Lun 28.05.2012
rosario

CONTRATAPA

Dos mayos

› Por Marcia Bredice

Una fotografía. El me alza en sus brazos y me sostiene como en una silla. Yo sonrío y frunzo el ceño. El ríe a carcajadas. Está flaco, joven. Debe tener unos veintitrés años. Tiene manos de gigante. Rudas, fuertes. Parece ser un mediodía. Él está con ropa de trabajo. No tengo recuerdo de mi padre sin que él esté con ropa de trabajo. Como no recuerdo un solo día haber despertado antes de que él amaneciera. Yo tengo unos diez meses. Me mantengo bastante erguida en la silla de brazos que me tiende mi padre y me muestro segura. Tengo mis brazos abiertos, como volando, sin sujetarme de nada. No hay qué temer.

Otra fotografía. El sujetándome con un solo brazo. Sobre su frente, las antiparras que usaba para soldar. Yo riendo a carcajadas. Pareciera que tengo los ojos transparentes de tan claros. Me miro una y otra vez y no logro comprender cómo fue, cómo es que, cómo pasó tanto. Multipliqué (o, en todo caso, multiplicamos los dos, los tres) treinta veces el tiempo que tenía en esa foto.

Una más. Ahora con ella. Las dos vestidas con tejidos de punto. Las dos mirándonos de frente, riendo. Ella tiene pestañas largas y una polera roja, sobre la que le cae una medalla de plata. Creo recordar la misma medalla cayendo sobre su blusa blanca y, otras veces, sobre su vestido solero. Tiene el cabello corto, el cuello alto y elegante. La miro, encantada. También ella me mira, encantada. Con su mano derecha sostiene mi mano izquierda, como con temor a que pueda caer. Mi mano se cierra debajo de la suya, que pareciera nunca soltarme. Me sujeta con sus dos manos. En todas las fotografías del álbum mi madre me sujeta con sus dos manos. En algunas otras, me abraza, asustadiza, poniéndome a salvo de un peligro que es menos peligro de lo que imagina.
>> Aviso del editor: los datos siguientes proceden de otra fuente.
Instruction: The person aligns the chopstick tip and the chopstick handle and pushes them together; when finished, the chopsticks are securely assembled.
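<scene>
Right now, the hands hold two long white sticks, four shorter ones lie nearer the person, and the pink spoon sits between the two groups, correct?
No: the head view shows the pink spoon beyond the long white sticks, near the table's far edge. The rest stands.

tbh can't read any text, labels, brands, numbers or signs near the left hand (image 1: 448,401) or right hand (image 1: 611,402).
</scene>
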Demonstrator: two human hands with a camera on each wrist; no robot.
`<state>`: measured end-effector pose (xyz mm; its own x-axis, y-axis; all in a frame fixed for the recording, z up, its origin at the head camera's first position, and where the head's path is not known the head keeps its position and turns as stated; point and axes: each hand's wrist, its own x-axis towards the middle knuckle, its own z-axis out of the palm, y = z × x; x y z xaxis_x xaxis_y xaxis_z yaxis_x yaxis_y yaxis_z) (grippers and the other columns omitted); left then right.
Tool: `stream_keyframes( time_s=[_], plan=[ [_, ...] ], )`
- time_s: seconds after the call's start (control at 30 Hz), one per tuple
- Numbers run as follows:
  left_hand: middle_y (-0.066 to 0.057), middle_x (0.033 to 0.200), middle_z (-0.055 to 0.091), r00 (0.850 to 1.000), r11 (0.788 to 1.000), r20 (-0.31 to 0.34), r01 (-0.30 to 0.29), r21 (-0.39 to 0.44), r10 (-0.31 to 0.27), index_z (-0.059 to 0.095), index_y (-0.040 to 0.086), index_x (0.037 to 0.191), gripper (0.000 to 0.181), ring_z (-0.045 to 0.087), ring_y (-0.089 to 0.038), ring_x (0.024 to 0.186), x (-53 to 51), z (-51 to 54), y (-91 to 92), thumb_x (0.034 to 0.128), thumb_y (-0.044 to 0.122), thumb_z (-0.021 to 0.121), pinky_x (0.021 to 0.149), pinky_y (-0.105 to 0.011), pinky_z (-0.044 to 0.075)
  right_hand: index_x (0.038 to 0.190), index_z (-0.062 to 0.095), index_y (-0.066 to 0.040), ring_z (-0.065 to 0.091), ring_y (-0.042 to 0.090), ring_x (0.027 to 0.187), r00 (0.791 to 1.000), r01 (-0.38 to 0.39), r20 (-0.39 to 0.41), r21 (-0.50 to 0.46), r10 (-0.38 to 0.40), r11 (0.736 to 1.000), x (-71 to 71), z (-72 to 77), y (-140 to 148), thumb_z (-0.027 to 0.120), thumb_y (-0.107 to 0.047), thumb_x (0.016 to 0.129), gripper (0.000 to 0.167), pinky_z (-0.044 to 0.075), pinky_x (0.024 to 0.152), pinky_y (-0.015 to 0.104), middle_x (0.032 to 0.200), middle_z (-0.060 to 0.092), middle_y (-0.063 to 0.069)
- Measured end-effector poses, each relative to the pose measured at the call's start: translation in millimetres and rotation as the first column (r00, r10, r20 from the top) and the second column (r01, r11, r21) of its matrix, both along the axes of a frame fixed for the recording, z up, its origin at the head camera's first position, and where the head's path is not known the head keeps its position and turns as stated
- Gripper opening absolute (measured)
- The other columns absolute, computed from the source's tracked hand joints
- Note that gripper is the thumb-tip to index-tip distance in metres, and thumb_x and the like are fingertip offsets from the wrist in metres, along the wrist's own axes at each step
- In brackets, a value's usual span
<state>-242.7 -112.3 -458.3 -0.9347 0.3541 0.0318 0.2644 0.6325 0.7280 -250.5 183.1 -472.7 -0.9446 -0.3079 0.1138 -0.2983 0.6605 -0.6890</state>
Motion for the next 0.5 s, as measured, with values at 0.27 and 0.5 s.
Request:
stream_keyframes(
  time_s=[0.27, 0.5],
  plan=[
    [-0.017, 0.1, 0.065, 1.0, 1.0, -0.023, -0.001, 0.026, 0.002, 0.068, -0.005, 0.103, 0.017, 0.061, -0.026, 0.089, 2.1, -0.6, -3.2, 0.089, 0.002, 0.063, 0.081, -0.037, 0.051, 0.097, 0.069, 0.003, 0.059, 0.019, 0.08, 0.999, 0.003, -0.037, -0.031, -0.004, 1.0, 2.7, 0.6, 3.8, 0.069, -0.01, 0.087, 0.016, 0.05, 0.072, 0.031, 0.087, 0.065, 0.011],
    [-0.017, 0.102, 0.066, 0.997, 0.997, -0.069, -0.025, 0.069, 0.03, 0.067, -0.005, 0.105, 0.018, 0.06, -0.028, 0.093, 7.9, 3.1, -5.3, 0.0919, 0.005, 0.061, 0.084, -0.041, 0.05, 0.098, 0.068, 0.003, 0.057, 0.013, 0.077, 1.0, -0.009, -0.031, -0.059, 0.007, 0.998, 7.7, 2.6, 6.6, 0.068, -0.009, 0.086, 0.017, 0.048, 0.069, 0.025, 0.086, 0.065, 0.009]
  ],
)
Afuera llueve y es mayo y pesa la niebla sobre el campo. Adentro llueve y es mayo y pesa la nostalgia. En todo caso, allí están las fotografías para aplacarla. Las de antes, las que se guardaban en álbumes a los que, de vez en cuando, se les sacudía el polvo para hacerles resucitar un pasado insepulto.

Es mayo y de principio a fin, mayo es un mes que sabe a añoranza, a vidrio esmerilado, a lenta procesión que abisma y agiganta.

Pesa la niebla sobre el campo y sobre la ciudad. Allá o acá es lo mismo para retener, apenas un instante, lo mejor de nuestras vidas. Hacerlo pasar de nuevo por la córnea del músculo latente, mirarlo a la distancia, concederle el húmedo silencio del repaso.

El dos cincuenta y ocho es un buen número para dar las gracias. Porque los brazos sostuvieron siempre, abiertos y seguros y la mueca de la risa grabó todos y cada uno de los once mil trescientos quince de los veintiún mil ciento setenta que hoy soplan y celebran sobre el merengue. ¿Quién sabe qué es el tiempo? ¿Quién sabe cómo pasa? ¿Quién puede detenerlo?